Experimental studies have provided new insight into cellular and molecular mechanisms that underlie the intertwined brain remodeling processes. Both intracellular and intercellular molecules mediate the intertwined brain remodeling events via autocrine and paracrine signaling effects. For example, downregulation of miRNA-15a (miR-15a) in cerebral vessels in a mouse model of focal cerebral ischemia promotes stroke-induced angiogenesis in the periinfarct region by increasing FGF2 and VEGF levels (53). VEGF released by angiogenic endothelial cells also interacts with its receptor VEGFR2 in neural progenitor cells to promote their proliferation and neuronal differentiation (54). Moreover, cerebral endothelial cells in white matter are involved in regeneration of myelinating oligodendrocytes through brain-derived neurotrophic factor (BDNF) and FGF2 in injured brain (52). Stroke-induced limited axonal sprouting and remyelination in the periinfarct region are also regulated by miRNAs. In vitro and in vivo studies showed that stroke-induced downregulation of miR-9 and miR-200b expression in white matter mediates remyelination (55). Chondroitin sulfate proteoglycans (CSPGs) produced by reactive astrocytes inhibit axonal regrowth (56). Overexpression of the miR-17-92 cluster or miR-27a in cultured cortical neurons activates neuronal intrinsic growth signals by suppressing phosphatase and tensin homolog (PTEN) and ras homolog family member A (RhoA) signals, thereby overcoming the CSPG inhibitory effect (57, 58). In vivo studies of spinal cord injury in adult animals have shown that suppression of the PTEN signaling pathway within neurons enhances axonal sprouting even in the presence of CSPGs (57, 59). Thus, the miRNA and mRNA networks play a pivotal role in mediating brain-repair processes (60).

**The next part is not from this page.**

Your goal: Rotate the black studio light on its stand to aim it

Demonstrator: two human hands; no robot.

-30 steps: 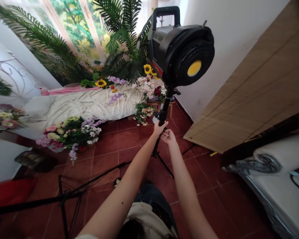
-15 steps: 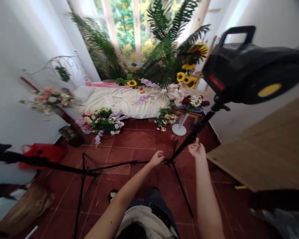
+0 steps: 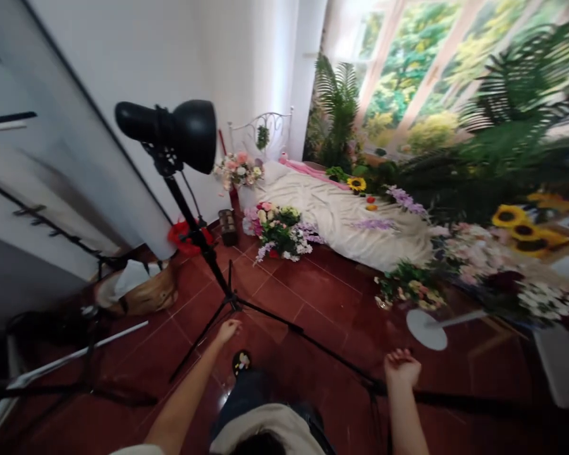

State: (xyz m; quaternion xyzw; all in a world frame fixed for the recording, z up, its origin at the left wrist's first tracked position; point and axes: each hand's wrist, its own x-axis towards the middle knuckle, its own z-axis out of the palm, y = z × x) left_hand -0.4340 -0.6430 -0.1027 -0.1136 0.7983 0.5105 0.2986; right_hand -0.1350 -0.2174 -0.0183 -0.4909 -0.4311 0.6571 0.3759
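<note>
My left hand (image 3: 229,330) is just below the hub of a black light stand (image 3: 208,253), with its fingers loosely curled. Whether it touches the stand I cannot tell. A black lamp head (image 3: 184,133) tops that stand. Off to the right, my right hand (image 3: 402,368) is raised palm up with bent, slightly parted fingers and nothing visible in it. It is beside the dark pole of a second stand (image 3: 455,399), which runs off toward the right edge.
A bed with cream cloth (image 3: 332,212) stands ahead, with flower bunches (image 3: 282,227) at its foot. A round white base (image 3: 427,329) is right of centre. Left are a brown bag (image 3: 149,294), a red bag (image 3: 180,237) and a white pole (image 3: 109,338).
The view has turned left, bringing the left stand's lamp into sight and the right lamp out of it. My hands have moved farther apart, the left one nearer the left stand.
</note>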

Emerging data suggest that exosome-mediated intercellular communication contributes to brain remodeling by transferring cargo from source cells to target cells (ref. 12 and Figure 1). Exosomes can be isolated from biofluids such as CSF and from the supernatant of cells cultured in exosome-free medium by centrifugation and other methods (61). Exosomes are generally enriched with tetraspanin proteins (CD63, CD81), the regulator of endosomal trafficking Alix, and the chaperone protein HSP70, although the content of exosomes varies with cell origin and physiological and pathological conditions (13, 61). Tetraspanins, Alix, and HSP70 have been used as exosomal markers (13). Proteomic and RNA analyses have demonstrated that exosomes carry cargoes of lipids, proteins, and RNAs, including mRNAs and miRNAs (13, 61); however, it is unclear how biological materials are loaded into individual exosomes.

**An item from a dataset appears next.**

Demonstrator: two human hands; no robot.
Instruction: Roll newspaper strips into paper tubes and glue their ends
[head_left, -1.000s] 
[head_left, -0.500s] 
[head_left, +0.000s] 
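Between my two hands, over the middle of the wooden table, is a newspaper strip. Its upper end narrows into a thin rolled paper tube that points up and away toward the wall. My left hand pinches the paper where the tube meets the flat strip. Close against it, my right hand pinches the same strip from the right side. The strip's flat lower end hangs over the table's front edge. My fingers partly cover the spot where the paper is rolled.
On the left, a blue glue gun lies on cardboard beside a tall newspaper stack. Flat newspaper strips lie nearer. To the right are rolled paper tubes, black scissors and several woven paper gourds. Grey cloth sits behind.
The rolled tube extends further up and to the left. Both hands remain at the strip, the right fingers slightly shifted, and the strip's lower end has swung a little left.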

Potential of exosome-mediated intercellular communication in brain remodeling after stroke. Exosomes transfer proteins and RNAs to influence neurogenesis, angiogenesis, and oligodendrogenesis. EVs, extracellular vesicles.

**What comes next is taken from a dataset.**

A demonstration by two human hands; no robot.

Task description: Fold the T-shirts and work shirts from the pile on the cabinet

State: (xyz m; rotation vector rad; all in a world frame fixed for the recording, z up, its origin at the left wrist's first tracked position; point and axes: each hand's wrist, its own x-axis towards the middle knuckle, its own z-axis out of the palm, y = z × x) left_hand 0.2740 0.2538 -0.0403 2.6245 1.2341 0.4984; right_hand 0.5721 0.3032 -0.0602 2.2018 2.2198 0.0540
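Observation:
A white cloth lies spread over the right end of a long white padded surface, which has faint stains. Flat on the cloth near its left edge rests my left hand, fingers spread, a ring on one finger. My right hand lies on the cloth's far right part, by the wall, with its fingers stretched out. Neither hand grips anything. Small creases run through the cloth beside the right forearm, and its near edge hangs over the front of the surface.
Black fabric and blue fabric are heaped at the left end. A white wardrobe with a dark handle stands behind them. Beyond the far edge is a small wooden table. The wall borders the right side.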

All brain cells release exosomes (61). In vivo studies show that rodent and human brains release exosomes (62, 63). Compared with exosomes isolated from wild-type mouse brain, exosomes from brains of transgenic mice overexpressing human amyloid-β (Aβ) precursor protein (APP) contain high levels of full-length APP and C-terminal fragments of APP (62). Full-length and C-terminal fragments of APP were also detected within exosomes from brain tissue of an Alzheimer’s disease (AD) patient (62). Full-length APP cleavage by β-secretase occurs within endosomes, a fraction of Aβ peptides is sorted to multivesicular bodies, and these Aβ peptides are released in association with exosomes (64). In addition, exosomes isolated from prefrontal cortices of patients with schizophrenia and bipolar disorder showed different profiles of exosomal miRNAs compared with exosomes from brains of control subjects (63). Collectively, these studies suggest that exosomes released by both human and mouse brains under disease conditions change profiles of exosomal cargo proteins and miRNAs and that exosomes enriched with neurotoxic C-terminal fragments of APP may contribute to the spread of Aβ peptides to the brain. Although these in vivo studies are not able to indentify cellular sources of these exosomes, data from cultured cells suggest that exosomes released by neurons and astrocytes contain Aβ peptides (see details below) (64, 65). It will be interesting to examine changes of brain exosomal cargo profiles and to investigate the role of their cargo in brain repair processes after stroke.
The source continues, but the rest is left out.